If the play constantly pokes fun at its librarian hero, it does so with total affection. Underneath the humor is the playwright’s vision of humanity, if it’s not too grandiose to call it that. What Berger finds in these characters of his — the obsessed scientists in the earlier play, the world-traveling librarian here — is a passion for life that they pursue, even to the point of self-destruction, because our drive to discover and to leave even the smallest mark on the world is what defines us as people. The play itself, like its protagonist, starts out modest and amusing and winds up discovering meaning of cosmic significance. 10-26-01

nytheatre.com, Martin Denton – Part of the fun of my job is that every night is a crapshoot: the nature of theatre is that you can never know in advance which play or musical is going to be the one that resonates, that strikes the chord, that reveals something fresh and wonderful and true. So it was with Glen Berger’s Underneath the Lintel, which I attended, several weeks after its opening, with no expectations whatsoever. It turned out to be the most important, rewarding, nourishing show that I’ve seen all season.
Underneath the Lintel is a mystery story about understanding a life: gathering the debris left behind by a human being and filling in the gaps to try to make sense of the time that that human spent on this planet. Underneath the Lintel is also an extraordinary journey–via a one-man show disguised as a lecture–toward spiritual renewal. “Would you know a miracle if you saw one?” asks the play’s narrator and central character. Sometimes just waking up to the wonders and mysteries of life is all the miracle we need.
I want you to see Underneath the Lintel as soon as possible, so I’m not going to give too much of it away right now. A Dutch librarian–nearing middle age; alone and a little sad; a lot resigned–happens upon an unusual book in the course of his duties one day. It’s a tattered old copy of a 19th century European travel guide; the strange thing is that it is 113 years overdue.
Lucky for us, our hero does recognize a miracle when he sees one: his curiosity aroused, he tries to figure out how the book happened to show up in the return slot and–more important–who left it there. As he searches for clues to the borrower’s identity, he finds himself drawn into a compelling and puzzling conundrum.
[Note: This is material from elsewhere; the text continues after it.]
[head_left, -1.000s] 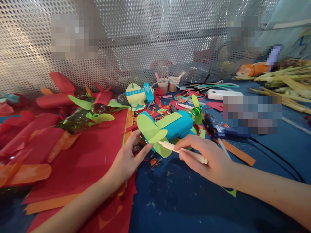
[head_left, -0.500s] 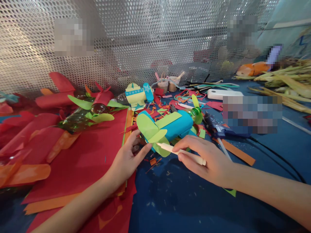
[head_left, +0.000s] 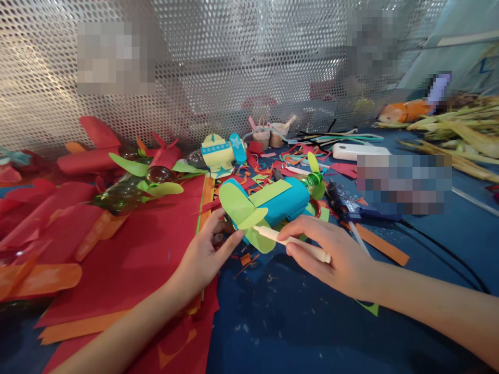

His efforts to crack the case take him to England, China, and various other unexpected places, and eventually lead to a surprising conclusion that tests his faith in the unbelievable and unknowable.
It’s a gorgeous, unforgettable tale that affirms the tenacity and endurance of man in a universe that feels infinite even when we don’t stop to think about it. The librarian tells us that he is talking to us today in order to prove one life and justify another, and that’s exactly what he does. Human contact–whether tentative or long-lasting–is only one of the miracles waiting for us in Underneath the Lintel.
Berger’s text is dazzlingly rich and deliciously engrossing: the narrative flies and before you’re aware of it you’re drawn into the librarian’s extraordinary saga. T. Ryder Smith, the play’s lone actor, does remarkable work here, characterized by enormous honesty and conviction. Director Randy White lets neither pacing nor interest lag. Costume designer Miranda Hoffman has dressed Smith in a homely suit that tells us an enormous amount about the librarian before he even begins speaking. Set designer Lauren Halpern and lighting designer Tyler Micoleau provide an appropriate environment for the piece; sound designer Paul Adams works some miracles of his own (but you’ll have to see the play to discover their exact nature).
Underneath the Lintel, so simple and unassuming, is the most profoundly moving and wise play on stage in New York right now. Aren’t you curious about what secrets lie behind a 113-year-old book? You should be…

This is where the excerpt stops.